Dialogue groupé avec le Groupe de travail sur les droits de l’Homme et les sociétés transnationales et le Rapporteur spécial sur l’indépendance des juges et des avocats

Intervention de la France

Genève, le lundi 25 juin 2018

La version prononcée fait foi.

Merci Monsieur le président

La France se joint à la déclaration de l’Union Européenne

Mesdames et messieurs les membres du Groupe de travail

La France vous remercie pour votre implication dans la promotion des principes directeurs relatifs aux entreprises et aux droits de l’homme. La mise en œuvre et l’amélioration de ce corpus normatif constitue l’une des priorités de la France, comme l’a montré l’adoption de notre loi sur le devoir de vigilance.

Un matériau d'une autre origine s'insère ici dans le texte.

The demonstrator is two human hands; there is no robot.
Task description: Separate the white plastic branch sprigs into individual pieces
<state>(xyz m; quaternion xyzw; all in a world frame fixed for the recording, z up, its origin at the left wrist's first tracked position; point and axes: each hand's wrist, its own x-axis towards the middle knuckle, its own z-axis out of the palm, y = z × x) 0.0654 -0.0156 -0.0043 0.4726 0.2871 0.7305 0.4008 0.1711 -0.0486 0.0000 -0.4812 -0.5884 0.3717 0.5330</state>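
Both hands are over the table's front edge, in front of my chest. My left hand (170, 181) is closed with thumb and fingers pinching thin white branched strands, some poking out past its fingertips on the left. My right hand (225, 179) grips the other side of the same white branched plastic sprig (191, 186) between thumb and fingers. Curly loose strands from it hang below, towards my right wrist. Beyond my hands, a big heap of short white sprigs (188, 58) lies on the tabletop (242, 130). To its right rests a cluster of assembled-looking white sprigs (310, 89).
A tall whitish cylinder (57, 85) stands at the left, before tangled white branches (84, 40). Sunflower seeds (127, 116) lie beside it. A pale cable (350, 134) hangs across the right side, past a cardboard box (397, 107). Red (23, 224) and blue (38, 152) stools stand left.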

Vous soulignez la responsabilité qui incombe aux Etats de veiller à ce que les organismes de crédit à l’exportation respectent les Principes directeurs.
La France est pleinement engagée dans cette voie.
Notre compagnie Bpifrance Assurance Export applique et promeut les principes directeurs de l’OCDE pour les entreprises multinationales, ainsi que la recommandation de l’OCDE sur des Approches Communes pour les crédits à l’exportation bénéficiant d’un soutien public. Bpifrance Assurance Export procède ainsi à des examens et évaluations appropriés des impacts environnementaux et sociaux des projets dans le cadre du devoir de diligence. Par ailleurs, toutes les informations pertinentes relatives aux projets concernés font l’objet d’une publication avant et après la prise de décision.

Vous soulignez également dans votre rapport le rôle moteur de l’OCDE et du groupe de travail sur les crédits et garanties de crédit à l’exportation. Nous soutenons pleinement le travail réalisé par l’OCDE.

Monsieur le Rapporteur spécial sur l’indépendance des juges et des avocats

La France vous remercie pour votre travail. Vous mettez l’accent sur le rôle essentiel joué par les Conseils de la magistrature pour garantir l’indépendance et l’autonomie de la justice par rapport au pouvoir exécutif. Comme vous le rappelez dans votre rapport, la France a été le premier pays à établir ce type d’organe constitutionnel. Que ce soit pour les juges comme pour les avocats, l’indépendance constitue un principe fondamental de notre système judiciaire.

A cet égard, la France se réjouit que vous constatiez une augmentation constante du nombre de pays qui se sont dotés d’un Conseil de la magistrature au cours des dernières années. La France est particulièrement concernée par cette question en participant à la formation de magistrats et à la diffusion de bonnes pratiques dans de nombreux pays à l’étranger.